If i get a DAT file that actually has new information which Load Options would I use to just update the database with new datasheet info? I'd hate to get started down a path and then have to redo everything cause I messed up.

Guess I Should post GSAK questions over at the GSAK forum?

GSAK does the right thing.

 

Typically I get a county's worth of datasheets, run them through NGS>>GPX and then load them into GSAK.

 

Then if I need to get just one new or changed datasheet (or any number), I get that one (or several) run them through NGS>>GPX, load the GPX file into GSAK and voila! It just adds/changes/whatever the one station, leaving the rest intact.

 

I also have a few GSAK macros which customizes things slightly (One generates a Google Map for a given station including reference marks) but for now just get the thing working.
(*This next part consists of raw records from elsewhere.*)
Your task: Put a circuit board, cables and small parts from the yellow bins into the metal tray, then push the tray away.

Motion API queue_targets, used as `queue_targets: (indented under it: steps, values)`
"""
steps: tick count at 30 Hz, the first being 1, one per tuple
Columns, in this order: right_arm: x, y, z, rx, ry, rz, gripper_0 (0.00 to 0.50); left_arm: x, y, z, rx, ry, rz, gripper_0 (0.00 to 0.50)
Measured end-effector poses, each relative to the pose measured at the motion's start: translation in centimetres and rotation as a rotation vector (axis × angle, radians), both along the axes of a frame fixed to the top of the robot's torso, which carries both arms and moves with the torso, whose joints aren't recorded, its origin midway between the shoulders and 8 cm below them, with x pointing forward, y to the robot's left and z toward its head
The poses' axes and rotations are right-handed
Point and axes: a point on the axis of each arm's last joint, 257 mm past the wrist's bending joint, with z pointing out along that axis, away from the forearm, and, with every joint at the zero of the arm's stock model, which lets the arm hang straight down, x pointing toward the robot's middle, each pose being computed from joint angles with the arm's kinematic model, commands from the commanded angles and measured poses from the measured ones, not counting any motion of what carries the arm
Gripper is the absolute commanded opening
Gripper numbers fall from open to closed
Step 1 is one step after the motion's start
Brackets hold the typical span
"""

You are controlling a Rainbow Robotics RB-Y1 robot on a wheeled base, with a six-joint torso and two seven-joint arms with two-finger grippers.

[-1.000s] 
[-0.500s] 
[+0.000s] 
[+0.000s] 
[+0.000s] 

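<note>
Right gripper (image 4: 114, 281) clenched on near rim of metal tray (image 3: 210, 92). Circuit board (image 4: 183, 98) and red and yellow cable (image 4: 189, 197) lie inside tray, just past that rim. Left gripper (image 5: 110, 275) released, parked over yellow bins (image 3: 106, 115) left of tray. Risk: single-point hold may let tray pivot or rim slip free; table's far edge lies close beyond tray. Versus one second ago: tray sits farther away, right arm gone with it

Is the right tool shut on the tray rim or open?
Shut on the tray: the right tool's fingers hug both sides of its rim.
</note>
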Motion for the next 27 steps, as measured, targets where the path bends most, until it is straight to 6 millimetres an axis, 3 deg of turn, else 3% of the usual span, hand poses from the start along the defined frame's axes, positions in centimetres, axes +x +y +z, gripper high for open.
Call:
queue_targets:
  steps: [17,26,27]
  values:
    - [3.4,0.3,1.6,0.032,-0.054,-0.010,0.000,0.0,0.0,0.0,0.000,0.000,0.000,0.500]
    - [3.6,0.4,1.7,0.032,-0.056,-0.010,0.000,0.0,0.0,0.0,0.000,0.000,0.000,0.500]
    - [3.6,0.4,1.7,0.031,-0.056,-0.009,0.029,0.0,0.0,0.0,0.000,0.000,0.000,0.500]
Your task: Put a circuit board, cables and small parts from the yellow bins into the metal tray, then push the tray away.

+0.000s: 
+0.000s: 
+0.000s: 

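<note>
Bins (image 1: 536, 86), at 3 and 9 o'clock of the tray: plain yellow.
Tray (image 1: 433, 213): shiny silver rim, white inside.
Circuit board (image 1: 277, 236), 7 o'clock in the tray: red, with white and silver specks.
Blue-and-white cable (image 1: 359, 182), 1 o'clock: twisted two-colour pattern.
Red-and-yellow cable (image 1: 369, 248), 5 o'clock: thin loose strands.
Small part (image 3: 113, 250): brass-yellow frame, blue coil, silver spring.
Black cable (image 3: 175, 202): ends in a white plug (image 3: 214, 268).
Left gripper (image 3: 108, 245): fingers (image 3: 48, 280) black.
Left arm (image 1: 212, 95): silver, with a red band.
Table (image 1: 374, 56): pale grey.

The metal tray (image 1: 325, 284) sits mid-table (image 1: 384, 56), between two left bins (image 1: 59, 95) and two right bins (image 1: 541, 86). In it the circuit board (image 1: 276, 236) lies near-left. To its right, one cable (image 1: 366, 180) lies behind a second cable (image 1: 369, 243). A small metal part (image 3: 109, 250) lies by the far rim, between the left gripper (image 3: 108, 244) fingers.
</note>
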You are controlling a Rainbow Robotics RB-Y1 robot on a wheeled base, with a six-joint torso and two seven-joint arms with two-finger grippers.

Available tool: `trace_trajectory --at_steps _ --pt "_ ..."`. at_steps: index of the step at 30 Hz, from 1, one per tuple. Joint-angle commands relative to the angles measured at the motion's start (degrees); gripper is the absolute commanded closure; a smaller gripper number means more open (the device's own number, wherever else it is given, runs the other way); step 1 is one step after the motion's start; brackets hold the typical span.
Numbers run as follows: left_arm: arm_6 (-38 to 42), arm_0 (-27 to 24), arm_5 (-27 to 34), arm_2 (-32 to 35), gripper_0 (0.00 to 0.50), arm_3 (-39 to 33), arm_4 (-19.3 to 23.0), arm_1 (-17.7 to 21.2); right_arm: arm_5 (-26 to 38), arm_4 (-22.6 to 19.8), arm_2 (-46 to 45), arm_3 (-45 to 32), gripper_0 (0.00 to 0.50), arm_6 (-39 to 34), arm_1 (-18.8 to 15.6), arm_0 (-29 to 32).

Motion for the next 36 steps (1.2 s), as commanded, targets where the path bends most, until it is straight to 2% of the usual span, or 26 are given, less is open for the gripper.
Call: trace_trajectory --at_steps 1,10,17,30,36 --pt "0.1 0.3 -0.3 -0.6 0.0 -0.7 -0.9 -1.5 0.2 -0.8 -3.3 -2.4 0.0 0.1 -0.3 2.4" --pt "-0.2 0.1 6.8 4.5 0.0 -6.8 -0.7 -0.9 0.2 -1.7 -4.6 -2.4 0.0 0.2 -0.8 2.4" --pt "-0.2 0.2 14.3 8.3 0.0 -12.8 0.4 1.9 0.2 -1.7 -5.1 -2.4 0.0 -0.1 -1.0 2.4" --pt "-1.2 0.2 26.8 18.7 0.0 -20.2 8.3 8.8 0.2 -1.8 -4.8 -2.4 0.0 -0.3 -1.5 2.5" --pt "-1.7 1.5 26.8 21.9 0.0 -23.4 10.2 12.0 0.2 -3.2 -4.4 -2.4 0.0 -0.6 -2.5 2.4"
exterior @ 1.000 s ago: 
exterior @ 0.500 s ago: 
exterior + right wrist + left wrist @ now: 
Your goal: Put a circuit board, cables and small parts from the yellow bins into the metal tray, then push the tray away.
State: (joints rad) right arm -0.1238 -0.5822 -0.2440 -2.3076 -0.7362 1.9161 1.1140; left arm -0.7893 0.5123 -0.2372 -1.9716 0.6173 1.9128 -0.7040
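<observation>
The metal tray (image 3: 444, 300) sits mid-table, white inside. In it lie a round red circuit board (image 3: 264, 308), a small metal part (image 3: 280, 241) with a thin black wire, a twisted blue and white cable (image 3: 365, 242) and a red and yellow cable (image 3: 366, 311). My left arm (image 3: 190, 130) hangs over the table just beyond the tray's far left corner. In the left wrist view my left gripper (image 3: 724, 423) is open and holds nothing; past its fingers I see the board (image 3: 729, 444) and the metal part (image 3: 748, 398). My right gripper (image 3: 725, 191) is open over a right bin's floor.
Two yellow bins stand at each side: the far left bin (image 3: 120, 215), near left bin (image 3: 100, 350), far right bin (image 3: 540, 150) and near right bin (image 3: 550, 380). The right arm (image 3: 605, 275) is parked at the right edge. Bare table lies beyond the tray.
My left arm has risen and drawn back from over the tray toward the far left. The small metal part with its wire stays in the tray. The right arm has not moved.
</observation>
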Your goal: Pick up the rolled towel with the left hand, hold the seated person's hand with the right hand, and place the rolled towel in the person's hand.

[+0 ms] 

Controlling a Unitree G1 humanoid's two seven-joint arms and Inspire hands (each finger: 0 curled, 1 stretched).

When you get so you're ready to do stuff like that, ask again.

 

As for workflow - usually it's something like this:

 

1) Got to NGS web site, select state and county, get all datasheets for same into a file. - 5 minutes

2) Run it through NGS>>GPX - 1 minute

3) Run GSAK: create a new database (I name it "SS CCCCCC", SS= State, CCCCCC=County, like "NY Queens"), then load the GPX file - 2 minutes.

 

Done! Less than 10 minutes.

 

Running the macros comes later when ever you want to do it.